▶ **Prompt**
Restate word for word the lines of the data below, from the first through the one that has "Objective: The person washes".

== Material for the task

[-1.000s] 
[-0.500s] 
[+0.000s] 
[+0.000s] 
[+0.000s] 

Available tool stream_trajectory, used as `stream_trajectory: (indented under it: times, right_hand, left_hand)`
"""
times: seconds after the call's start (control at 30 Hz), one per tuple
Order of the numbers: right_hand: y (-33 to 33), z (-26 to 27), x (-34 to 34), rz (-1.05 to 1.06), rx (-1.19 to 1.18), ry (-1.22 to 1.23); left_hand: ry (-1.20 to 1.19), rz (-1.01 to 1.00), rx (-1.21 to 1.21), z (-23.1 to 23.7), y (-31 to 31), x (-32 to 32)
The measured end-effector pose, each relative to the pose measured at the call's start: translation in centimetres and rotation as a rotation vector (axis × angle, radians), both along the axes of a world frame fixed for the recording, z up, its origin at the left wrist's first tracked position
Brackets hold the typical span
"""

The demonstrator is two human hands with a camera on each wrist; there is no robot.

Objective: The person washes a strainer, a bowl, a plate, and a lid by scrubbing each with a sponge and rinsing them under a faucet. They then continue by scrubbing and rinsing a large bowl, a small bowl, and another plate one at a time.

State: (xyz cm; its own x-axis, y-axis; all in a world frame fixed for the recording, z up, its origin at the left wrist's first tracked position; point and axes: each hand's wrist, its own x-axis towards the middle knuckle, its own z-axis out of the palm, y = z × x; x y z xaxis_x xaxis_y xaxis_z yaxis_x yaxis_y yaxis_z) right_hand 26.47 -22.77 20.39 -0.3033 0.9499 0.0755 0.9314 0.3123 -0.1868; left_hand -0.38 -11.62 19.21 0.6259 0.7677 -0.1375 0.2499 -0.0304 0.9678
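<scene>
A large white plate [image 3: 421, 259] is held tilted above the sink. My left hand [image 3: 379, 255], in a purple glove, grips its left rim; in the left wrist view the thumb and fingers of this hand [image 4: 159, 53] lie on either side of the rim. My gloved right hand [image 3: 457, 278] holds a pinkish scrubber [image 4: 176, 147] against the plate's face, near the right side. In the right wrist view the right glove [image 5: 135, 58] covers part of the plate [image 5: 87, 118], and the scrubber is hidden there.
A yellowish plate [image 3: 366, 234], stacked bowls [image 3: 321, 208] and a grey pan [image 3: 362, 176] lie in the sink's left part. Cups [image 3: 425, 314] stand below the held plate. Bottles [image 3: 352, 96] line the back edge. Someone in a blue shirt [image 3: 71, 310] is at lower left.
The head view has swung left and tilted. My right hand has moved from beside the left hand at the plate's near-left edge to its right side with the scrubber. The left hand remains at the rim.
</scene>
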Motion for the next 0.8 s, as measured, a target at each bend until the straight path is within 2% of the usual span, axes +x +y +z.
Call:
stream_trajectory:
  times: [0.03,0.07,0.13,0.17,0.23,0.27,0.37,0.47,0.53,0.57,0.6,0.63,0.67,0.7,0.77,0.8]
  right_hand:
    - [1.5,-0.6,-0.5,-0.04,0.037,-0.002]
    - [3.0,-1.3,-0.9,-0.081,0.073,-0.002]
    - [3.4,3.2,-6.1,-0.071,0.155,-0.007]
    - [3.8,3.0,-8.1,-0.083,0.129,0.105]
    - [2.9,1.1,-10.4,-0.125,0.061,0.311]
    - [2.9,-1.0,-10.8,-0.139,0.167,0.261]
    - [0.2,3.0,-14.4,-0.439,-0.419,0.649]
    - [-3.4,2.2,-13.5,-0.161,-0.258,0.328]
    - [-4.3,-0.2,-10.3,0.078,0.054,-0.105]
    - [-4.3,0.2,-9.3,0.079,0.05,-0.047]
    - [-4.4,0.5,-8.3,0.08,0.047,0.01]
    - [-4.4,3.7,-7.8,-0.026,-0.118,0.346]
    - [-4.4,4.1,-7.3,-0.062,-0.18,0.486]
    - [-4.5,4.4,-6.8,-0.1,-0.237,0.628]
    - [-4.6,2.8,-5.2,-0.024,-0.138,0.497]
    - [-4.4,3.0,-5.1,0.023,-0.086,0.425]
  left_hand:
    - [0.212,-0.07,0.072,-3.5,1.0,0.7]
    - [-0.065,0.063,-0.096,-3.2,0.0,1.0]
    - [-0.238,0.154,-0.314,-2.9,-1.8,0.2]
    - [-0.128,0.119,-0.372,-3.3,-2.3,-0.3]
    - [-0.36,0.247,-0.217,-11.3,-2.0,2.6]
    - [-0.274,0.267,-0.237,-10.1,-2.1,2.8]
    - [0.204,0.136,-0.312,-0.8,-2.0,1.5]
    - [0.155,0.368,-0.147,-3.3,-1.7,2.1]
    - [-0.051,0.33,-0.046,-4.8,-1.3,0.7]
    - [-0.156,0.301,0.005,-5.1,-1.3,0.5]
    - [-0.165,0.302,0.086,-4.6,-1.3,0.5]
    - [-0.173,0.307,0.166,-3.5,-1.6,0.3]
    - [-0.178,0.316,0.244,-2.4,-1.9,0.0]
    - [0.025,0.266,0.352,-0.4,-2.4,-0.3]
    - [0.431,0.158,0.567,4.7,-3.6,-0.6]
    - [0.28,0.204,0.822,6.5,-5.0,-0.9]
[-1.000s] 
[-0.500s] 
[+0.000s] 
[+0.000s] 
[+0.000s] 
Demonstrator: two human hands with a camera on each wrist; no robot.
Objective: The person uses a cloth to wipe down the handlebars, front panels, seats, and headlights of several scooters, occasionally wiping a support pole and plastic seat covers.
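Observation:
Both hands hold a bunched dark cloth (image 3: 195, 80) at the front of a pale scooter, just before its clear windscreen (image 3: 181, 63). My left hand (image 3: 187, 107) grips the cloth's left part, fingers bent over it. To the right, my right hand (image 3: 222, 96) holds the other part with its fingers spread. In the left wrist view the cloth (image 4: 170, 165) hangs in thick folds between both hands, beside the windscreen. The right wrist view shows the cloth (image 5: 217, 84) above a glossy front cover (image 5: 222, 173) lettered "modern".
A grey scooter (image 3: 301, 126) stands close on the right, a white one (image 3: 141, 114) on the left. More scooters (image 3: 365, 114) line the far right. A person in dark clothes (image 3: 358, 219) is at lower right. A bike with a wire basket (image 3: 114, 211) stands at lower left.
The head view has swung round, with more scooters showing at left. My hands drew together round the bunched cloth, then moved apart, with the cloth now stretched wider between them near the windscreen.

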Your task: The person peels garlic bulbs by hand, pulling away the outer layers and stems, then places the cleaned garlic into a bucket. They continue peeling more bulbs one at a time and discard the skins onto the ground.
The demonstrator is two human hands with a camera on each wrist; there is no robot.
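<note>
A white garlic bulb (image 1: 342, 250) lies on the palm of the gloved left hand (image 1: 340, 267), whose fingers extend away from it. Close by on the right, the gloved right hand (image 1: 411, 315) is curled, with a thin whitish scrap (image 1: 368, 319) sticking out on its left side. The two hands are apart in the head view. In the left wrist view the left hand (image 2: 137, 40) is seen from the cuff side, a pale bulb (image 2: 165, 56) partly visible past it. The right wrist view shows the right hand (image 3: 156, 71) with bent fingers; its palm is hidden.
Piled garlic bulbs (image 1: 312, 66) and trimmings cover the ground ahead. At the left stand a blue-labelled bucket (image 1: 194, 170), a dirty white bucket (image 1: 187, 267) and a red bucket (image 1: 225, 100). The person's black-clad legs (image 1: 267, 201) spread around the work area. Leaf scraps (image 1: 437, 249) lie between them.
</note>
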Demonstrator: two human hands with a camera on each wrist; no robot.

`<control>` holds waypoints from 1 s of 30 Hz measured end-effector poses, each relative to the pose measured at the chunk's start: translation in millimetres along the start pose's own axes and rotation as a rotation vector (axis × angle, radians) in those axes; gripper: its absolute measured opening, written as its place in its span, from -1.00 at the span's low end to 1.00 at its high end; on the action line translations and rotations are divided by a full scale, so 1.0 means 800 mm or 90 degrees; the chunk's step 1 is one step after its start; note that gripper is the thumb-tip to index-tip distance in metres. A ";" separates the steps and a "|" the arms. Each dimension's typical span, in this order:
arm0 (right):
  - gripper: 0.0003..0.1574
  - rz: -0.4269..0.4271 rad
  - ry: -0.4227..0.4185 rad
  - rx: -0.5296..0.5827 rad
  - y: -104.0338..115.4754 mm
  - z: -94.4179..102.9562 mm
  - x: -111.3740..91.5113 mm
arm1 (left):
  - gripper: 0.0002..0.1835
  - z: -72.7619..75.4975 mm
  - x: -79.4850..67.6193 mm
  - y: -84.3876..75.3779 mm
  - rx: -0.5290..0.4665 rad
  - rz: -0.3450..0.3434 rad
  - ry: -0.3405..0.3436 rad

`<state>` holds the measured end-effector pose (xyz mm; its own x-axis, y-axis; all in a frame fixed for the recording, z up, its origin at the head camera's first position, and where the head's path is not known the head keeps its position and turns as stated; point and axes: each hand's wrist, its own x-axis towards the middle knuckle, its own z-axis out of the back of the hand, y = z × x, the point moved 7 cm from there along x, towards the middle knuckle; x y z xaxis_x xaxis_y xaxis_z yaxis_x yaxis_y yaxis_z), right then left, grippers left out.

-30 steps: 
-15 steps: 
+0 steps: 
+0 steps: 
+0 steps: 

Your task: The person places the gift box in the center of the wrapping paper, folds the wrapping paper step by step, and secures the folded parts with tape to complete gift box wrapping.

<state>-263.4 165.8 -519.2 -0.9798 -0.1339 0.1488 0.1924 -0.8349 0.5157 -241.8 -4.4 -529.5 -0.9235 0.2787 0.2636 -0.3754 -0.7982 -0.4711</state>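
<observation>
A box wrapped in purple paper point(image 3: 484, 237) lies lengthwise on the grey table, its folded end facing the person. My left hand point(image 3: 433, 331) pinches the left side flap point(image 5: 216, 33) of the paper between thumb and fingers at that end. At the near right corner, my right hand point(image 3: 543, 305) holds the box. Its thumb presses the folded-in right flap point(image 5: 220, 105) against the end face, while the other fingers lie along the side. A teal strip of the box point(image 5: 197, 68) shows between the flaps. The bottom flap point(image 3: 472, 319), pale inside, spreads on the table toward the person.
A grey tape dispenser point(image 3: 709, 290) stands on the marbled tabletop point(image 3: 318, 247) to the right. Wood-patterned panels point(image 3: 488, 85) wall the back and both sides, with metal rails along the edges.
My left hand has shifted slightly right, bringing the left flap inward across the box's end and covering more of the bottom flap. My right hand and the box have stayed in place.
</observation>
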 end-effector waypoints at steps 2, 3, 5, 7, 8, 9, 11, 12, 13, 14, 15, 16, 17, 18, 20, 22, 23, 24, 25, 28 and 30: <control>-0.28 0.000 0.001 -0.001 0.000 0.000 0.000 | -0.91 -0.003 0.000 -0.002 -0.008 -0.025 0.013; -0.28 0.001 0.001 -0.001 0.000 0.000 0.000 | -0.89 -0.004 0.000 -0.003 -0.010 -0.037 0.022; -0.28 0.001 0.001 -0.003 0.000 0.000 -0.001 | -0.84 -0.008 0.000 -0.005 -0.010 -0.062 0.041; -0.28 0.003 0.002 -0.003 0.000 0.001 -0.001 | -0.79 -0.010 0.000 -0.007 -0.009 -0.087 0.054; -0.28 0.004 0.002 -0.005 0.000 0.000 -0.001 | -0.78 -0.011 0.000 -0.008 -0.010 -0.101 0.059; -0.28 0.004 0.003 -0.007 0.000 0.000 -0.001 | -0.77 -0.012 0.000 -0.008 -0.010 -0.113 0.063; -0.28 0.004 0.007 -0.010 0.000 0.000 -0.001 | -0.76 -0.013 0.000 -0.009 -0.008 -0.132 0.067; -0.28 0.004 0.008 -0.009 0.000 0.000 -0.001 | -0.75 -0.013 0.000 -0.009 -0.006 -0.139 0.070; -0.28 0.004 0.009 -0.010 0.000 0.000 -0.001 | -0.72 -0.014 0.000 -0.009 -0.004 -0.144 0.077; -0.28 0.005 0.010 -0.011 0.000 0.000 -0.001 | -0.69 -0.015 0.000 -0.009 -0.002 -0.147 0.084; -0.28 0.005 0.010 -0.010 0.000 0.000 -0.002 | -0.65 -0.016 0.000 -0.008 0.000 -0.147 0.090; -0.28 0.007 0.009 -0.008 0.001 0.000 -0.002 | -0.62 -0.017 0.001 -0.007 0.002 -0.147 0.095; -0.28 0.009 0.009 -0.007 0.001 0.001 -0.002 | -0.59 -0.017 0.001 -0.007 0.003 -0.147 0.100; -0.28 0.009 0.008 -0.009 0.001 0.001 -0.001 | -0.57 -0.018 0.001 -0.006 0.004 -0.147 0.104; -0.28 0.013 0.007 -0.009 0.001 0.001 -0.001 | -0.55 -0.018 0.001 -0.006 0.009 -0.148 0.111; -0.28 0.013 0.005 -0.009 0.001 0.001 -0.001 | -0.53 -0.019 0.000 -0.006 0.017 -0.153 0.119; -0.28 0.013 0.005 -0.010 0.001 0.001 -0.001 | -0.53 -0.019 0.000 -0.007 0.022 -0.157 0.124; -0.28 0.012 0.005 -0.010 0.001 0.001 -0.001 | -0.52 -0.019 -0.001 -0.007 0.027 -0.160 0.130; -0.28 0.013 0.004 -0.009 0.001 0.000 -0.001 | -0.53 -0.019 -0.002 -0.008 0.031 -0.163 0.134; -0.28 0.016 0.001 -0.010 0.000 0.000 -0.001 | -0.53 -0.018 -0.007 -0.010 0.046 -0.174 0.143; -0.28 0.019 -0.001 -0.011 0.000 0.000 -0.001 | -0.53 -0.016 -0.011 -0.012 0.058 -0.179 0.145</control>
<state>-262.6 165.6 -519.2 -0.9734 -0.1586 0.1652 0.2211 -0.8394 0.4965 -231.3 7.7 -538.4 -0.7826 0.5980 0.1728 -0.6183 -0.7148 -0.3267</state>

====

▶ **Result**
[-1.000s] 
[-0.500s] 
[+0.000s] 
[+0.000s] 
[+0.000s] 

Available tool stream_trajectory, used as `stream_trajectory: (indented under it: times, right_hand, left_hand)`
"""
times: seconds after the call's start (control at 30 Hz), one per tuple
Order of the numbers: right_hand: y (-33 to 33), z (-26 to 27), x (-34 to 34), rz (-1.05 to 1.06), rx (-1.19 to 1.18), ry (-1.22 to 1.23); left_hand: ry (-1.20 to 1.19), rz (-1.01 to 1.00), rx (-1.21 to 1.21), z (-23.1 to 23.7), y (-31 to 31), x (-32 to 32)
The measured end-effector pose, each relative to the pose measured at the call's start: translation in centimetres and rotation as a rotation vector (axis × angle, radians), both along the axes of a world frame fixed for the recording, z up, its origin at the left wrist's first tracked position
Brackets hold the typical span
"""

The demonstrator is two human hands with a camera on each wrist; there is no robot.

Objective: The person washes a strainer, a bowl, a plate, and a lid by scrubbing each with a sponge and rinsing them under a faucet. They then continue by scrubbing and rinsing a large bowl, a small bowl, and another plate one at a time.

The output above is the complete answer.